Mike D. Lane Field at Bank Independent Stadium is a baseball stadium on the North Alabama campus in Florence, Alabama. It is a part of the Bank Independent Stadium complex. It is scheduled to be open for the 2025 season. It is built on the site of their previous stadium, Mike D. Lane Field, which shares the same namesake.

== Head coaches ==
Records taken from the UNA Baseball Record Book following the 2025 season. UNA began its baseball program in
1932 but records are incomplete or nonexistent for many of the early seasons. This results in incomplete records for Eddie Flowers and George Weeks.

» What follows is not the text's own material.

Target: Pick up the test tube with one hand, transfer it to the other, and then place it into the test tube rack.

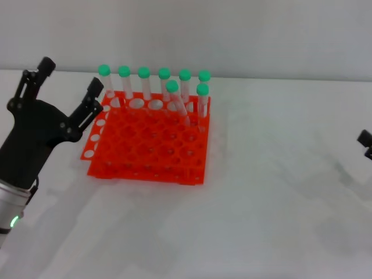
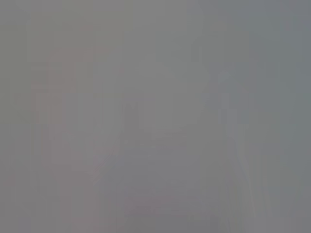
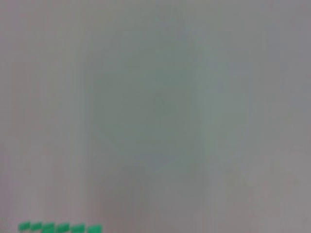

| Season | Coach | Years | Record | Pct. |
| 1932-1949 | Eddie Flowers | 18 | 23-19-3* | .544 |
| 1950-1971 | George Weeks | 22 | 163-159* | .506 |
| 1972 | Jackie Pedigo | 1 | 10-19 | .345 |
| 1973-1974 | Ricky Lindsey | 2 | 33-26 | .559 |
| 1975 | Mike Dean | 1 | 12-23 | .343 |
| 1976 | Tommy Jones | 1 | 15-26 | .366 |
| 1977-1978 | Mike Knight | 2 | 55-65 | .458 |
| 1979 | Gary Elliott | 1 | 18-17 | .514 |
| 1980–1983 | Mike Galloway | 4 | 72-87 | .453 |
| 1984–2008 | Mike Lane | 25 | 908–398–12 | .693 |
| 2009–2018 | Mike Keehn | 10 | 308–201–1 | .510 |
Division I Era
| 2019–2022 | Mike Keehn | 4 | 38–132 | .224 |
| 2023–present | Jad Prachniak | 4 | 87–131–1 | .400 |
| Totals | 12 coaches | 95 seasons | 1742–1303–17 | .572 |

==Program achievements==

| Gulf South Conference League Championships | 1984, 1989, 1993, 1997, 1999 |
| Gulf South Conference Division Champions | 1984, 1987, 1990, 1992, 1993, 1994, 1995, 1997, 2002, 2005 |
| NCAA Division II Regional Tournament Appearances | 1984, 1985, 1987, 1989, 1991, 1992, 1993, 1995, 1997, 1999, 2011, 2012 |
| NCAA Division II Regional Championships | 1999 |
| NCAA Division II National Championship Appearance | 1999 |

==Lions in the Major Leagues==

| | = All-Star | | | = Baseball Hall of Famer |

| Athlete | Years in MLB | MLB teams |
|---|---|---|
| Cedric Landrum | 1991–1993 | Chicago Cubs, New York Mets |
| Jim Czajkowski | 1994 | Colorado Rockies |
| Terry Jones | 1996, 1998–2001 | Colorado Rockies, Montreal Expos |
| Josh Willingham | 2004–2014 | Florida Marlins, Washington Nationals, Oakland Athletics, Minnesota Twins, Kansas City Royals |
| Sergio Romo | 2008–2023 | San Francisco Giants, Los Angeles Dodgers, Tampa Bay Rays, Miami Marlins, Minnesota Twins |

Taken from the 2024 UNA Baseball Record Book. Updated February 22, 2024.